Friday, September 12, 2014 9:31 PM GMT
CHICAGO (AP) — A federal appeals court in Chicago reinstated Wisconsin's voter photo identification law on Friday, just hours after three judges heard arguments on reactivating the hotly debated law in time for the November election.
U.S. District Judge Lynn Adelman struck the law down as unconstitutional in April, saying it unfairly burdens poor and minority voters who may lack such identification. Republican Attorney General J.B. Van Hollen asked the 7th Circuit Court of Appeals in Chicago to overturn that ruling.
In a brief order, the three-judge panel in Chicago said, "The State of Wisconsin may, if it wishes (and if it is appropriate under rules of state law), enforce the photo ID requirement in this November's elections. The appeals remain under advisement, and an opinion on the merits will issue in due course."
During an hour long hearing, the panel sounded skeptical about depictions of the law as discriminatory.
Under the 2011 measure, those arriving at polling stations must produce a government-issued ID with a photo to vote. Because of legal challenges, the requirement had not been enforced since the February 2012 primary.
Similar disputes have arisen in nearly a dozen other states, including Pennsylvania and Texas. Republicans who back voter ID laws say they're designed to combat voter fraud. Critics say they're crafted to keep Democratic-leaning constituencies — such as minorities and poor people — from voting.
At Friday's hearing, Assistant Wisconsin Attorney General Clayton Kawski countered the charge that the law is discriminatory.
"This law makes common sense," he said. "When I entered the courthouse today, I had to show a photo ID."
If photo IDs are required for getting into some buildings or onto a plane, Kawski suggested, they should be required for something far more important — an election.
But an attorney for civil rights groups said there's no proof of any notable election fraud in Wisconsin. John Ulin shot back at proponents who say the law would engender voter confidence saying, "The law achieves the opposite effect."
Judge Frank Easterbrook cited figures that 2.4 percent of whites in Wisconsin can't obtain the needed ID to vote, while 4.5 percent of blacks can't. He asked whether that 2 percent gap between whites and blacks makes the law discriminatory. "The answer to your question is that it can and, in this case, it does," Ulin responded.

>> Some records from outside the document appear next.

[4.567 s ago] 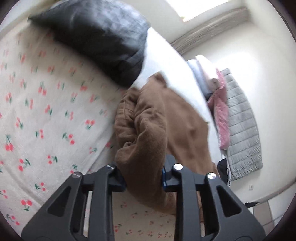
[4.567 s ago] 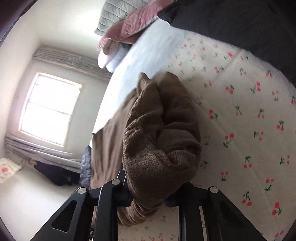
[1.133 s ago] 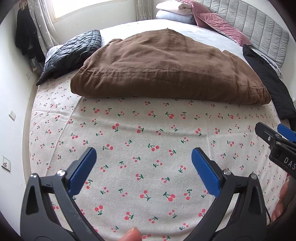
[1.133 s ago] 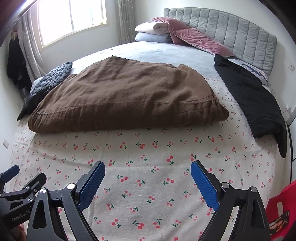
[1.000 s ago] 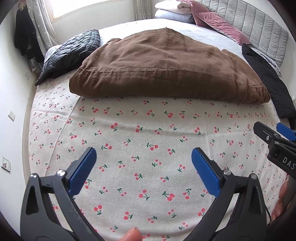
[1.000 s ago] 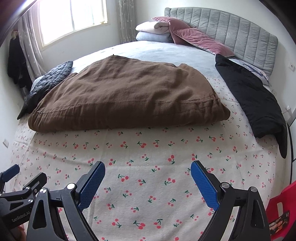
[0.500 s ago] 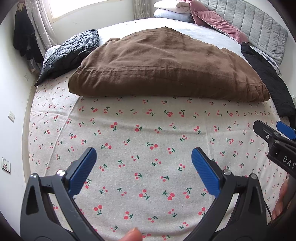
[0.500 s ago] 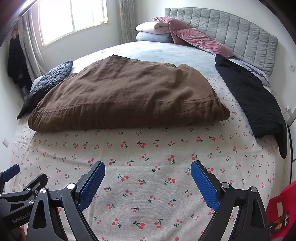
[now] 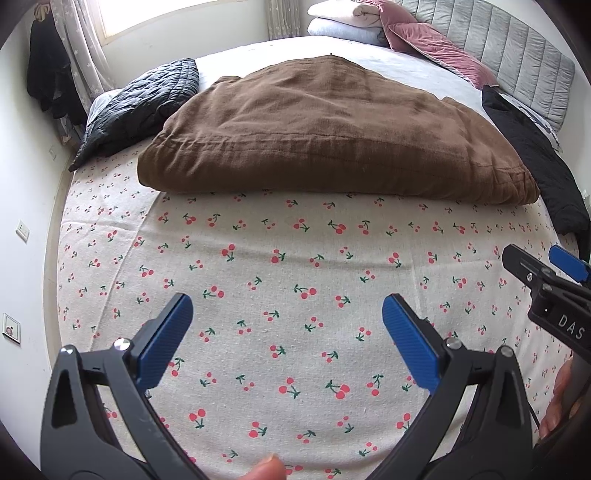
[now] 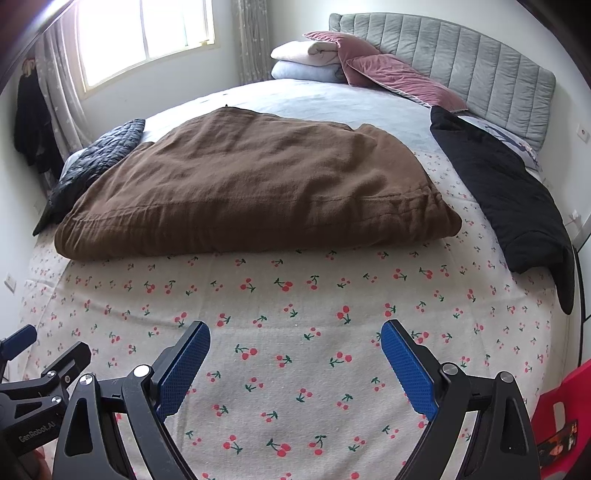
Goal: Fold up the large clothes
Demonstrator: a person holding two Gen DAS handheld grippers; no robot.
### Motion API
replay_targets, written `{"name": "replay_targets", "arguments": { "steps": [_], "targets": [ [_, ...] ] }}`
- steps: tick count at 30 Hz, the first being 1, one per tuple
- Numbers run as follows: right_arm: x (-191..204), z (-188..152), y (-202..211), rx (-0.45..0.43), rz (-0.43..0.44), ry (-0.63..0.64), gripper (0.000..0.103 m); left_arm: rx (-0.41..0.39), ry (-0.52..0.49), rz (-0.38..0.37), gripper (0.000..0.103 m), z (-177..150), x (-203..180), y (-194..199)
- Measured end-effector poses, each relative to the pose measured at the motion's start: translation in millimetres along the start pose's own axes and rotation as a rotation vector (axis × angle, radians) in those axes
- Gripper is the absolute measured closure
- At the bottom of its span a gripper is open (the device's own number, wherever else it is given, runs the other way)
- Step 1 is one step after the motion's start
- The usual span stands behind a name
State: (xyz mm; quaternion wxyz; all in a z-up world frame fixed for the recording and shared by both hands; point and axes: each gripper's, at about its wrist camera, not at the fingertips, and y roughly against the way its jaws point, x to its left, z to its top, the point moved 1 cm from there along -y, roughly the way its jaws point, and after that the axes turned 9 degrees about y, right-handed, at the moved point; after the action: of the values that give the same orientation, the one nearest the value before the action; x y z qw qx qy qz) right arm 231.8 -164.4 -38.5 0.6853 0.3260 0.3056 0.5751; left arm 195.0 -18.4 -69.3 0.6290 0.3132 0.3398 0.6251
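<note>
A home bedroom: a bed [image 10: 295,369] with padded headboard [image 10: 461,62], stacked pillows [image 10: 306,59], and a curtained window [image 10: 147,33].

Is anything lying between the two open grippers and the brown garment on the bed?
Nothing visible does. Between the left gripper, the right gripper and the brown garment lies only bare cherry-print sheet. The black garment and the dark quilted jacket lie off to the sides.

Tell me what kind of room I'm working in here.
A bedroom, most likely: a bed with a grey padded headboard, stacked pillows, and a curtained window.
</note>
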Motion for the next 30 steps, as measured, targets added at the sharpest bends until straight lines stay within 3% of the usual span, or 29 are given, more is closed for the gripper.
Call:
{"name": "replay_targets", "arguments": {
  "steps": [30],
  "targets": [
    [0.5,-2.5,-4.0,0.007,0.011,0.012,0.008,0.012,0.011,0.0,0.001,-0.5,1.5,1.9]
  ]
}}
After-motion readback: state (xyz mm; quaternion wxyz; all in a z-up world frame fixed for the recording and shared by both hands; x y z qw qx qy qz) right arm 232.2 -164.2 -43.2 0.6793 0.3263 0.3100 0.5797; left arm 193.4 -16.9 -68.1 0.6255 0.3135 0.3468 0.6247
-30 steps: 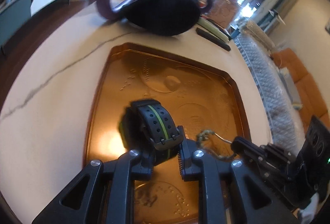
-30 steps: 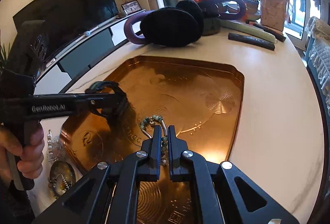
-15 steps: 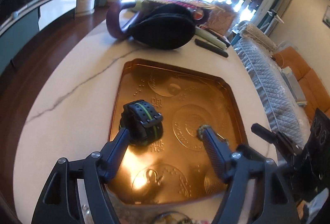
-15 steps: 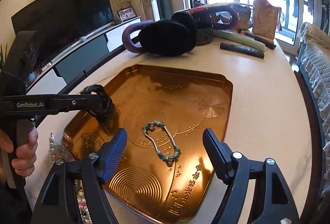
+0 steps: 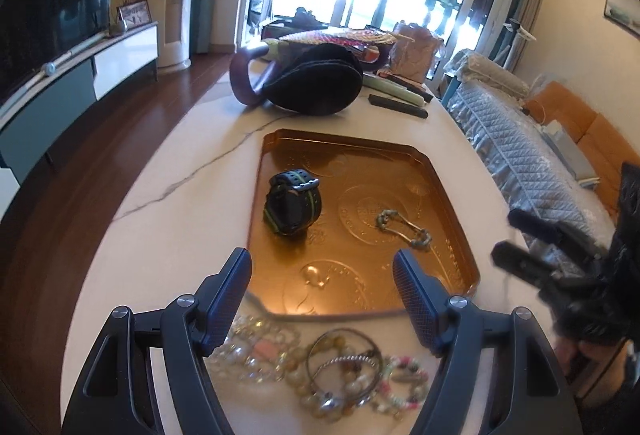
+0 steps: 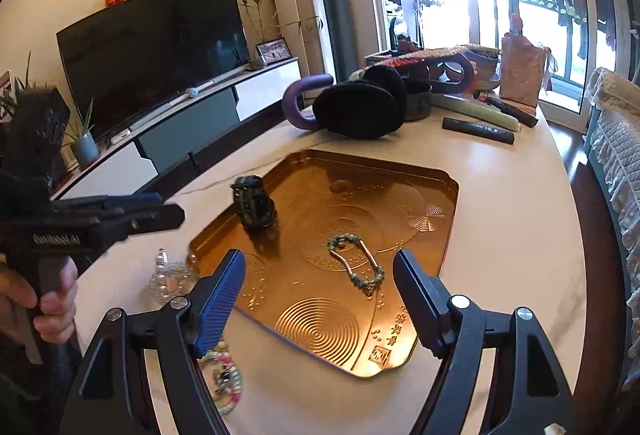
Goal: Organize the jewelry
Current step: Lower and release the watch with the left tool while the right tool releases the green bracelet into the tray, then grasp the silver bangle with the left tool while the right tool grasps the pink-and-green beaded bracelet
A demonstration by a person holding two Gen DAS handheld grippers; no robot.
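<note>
A copper tray [image 5: 452, 211] [image 6: 448, 235] lies on the pale marble table. In it stands a black watch with a green stripe [image 5: 293, 205] [image 6: 253, 203], and to its right lies a green bead bracelet [image 5: 404, 229] [image 6: 357, 262]. My left gripper [image 5: 322, 297] is open above the tray's near edge, nothing between its fingers. My right gripper [image 6: 319, 295] is open too, hovering short of the bracelet and holding nothing. A heap of loose bead bracelets and bangles [image 5: 320, 363] sits on the table just in front of the tray.
Black earmuffs with a purple band [image 5: 316, 83] [image 6: 356, 107], a dark remote [image 6: 478, 130] and a paper bag [image 6: 522, 73] crowd the table's far end. A clear crystal piece [image 6: 170, 277] lies left of the tray. A hand [image 6: 48, 311] grips the left tool's handle.
Both grippers let go and opened wide: the left released the watch, the right released the bracelet. Both then drew back and up from the tray, bringing the jewelry heap into view.
</note>
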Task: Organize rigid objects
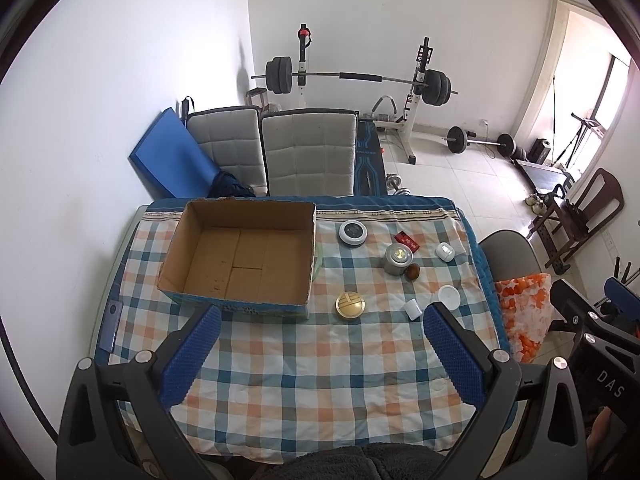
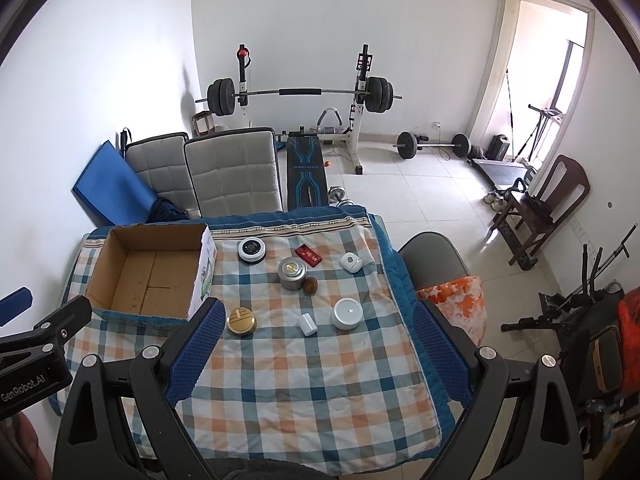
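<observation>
Your checked tablecloth [image 1: 320, 368] carries the open cardboard box [image 1: 240, 252] far left, loose items right of it: steel tin [image 2: 292, 274], gold tin [image 2: 241, 320]. Your left gripper [image 1: 322, 352] and right gripper [image 2: 316, 344] hover spread wide, holding nothing, touching nothing.

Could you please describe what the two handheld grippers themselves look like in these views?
Each is a black, angular frame with silver round bolts. The left gripper and the right gripper both carry two long fingers faced with blue dimpled pads. White lettering reads "DAS" on the right one's body and "GenRobot.AI" on the left's. No cables are visible.
</observation>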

The judge who issued a permanent injunction against the law in April, Adelman, found that 300,000 registered voters in Wisconsin didn't have the proper ID. Adelman noted the 2010 gubernatorial race was decided by about 125,000 votes.
Judge Diane Sykes said during Friday's hearing that she wondered about the power bestowed on bureaucrats in Wisconsin's Division of Motor Vehicles in deciding if someone had the right papers to qualify for a driver's license.
The third judge on Friday's panel was Judge John Tinder.